Sleep is an essential behavior that supports lifelong brain health and cognition. Neuronal synapses are a major target for restorative sleep function and a locus of dysfunction in response to sleep deprivation (SD). Synapse density is highly dynamic during development, becoming stabilized with maturation to adulthood, suggesting sleep exerts distinct synaptic functions between development and adulthood. Importantly, problems with sleep are common in neurodevelopmental disorders including autism spectrum disorder (ASD). Moreover, early life sleep disruption in animal models causes long lasting changes in adult behavior.
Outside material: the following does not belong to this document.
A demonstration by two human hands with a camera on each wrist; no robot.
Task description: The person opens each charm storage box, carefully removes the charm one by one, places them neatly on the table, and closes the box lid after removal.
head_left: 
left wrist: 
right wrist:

Different plasticity engaged during sleep necessarily implies that developing and adult synapses will show differential vulnerability to SD. To investigate distinct sleep functions and mechanisms of vulnerability to SD across development, we systematically examined the behavioral and molecular responses to acute SD between juvenile (P21-28), adolescent (P42-49) and adult (P70-100) mice of both sexes. Compared to adults, juveniles lack robust adaptations to SD, precipitating cognitive deficits in the novel object recognition test. Subcellular fractionation, combined with proteome and phosphoproteome analysis revealed the developing synapse is profoundly vulnerable to SD, whereas adults exhibit comparative resilience. SD in juveniles, and not older mice, aberrantly drives induction of synapse potentiation, synaptogenesis, and expression of peri-neuronal nets. Our analysis further reveals the developing synapse as a convergent node between vulnerability to SD and ASD genetic risk. Together, our systematic analysis supports a distinct developmental function of sleep and reveals how sleep disruption impacts key aspects of brain development, providing mechanistic insights for ASD susceptibility.

Significance Statement

Sleep is a fundamental pillar of lifelong health. Sleep disruption is commonly associated with neurodevelopmental conditions including autism spectrum disorder (ASD) and schizophrenia. Therefore, understanding the vulnerabilities associated with developmental sleep loss is an essential research question. Here we systemically examine the molecular and behavioral consequence of sleep deprivation (SD) in developing and adult mice. Compared to adults, developing mice show absent or blunted adaptive responses to SD, and heightened sensitivity to SD-induced cognitive deficits. Our molecular analysis indicates sleep plays an important role in key aspects of brain development including synaptogenesis, and that the effects of SD converge on nodes of genetic risk for ASD. This study provides new insights into the role of sleep in healthy brain development.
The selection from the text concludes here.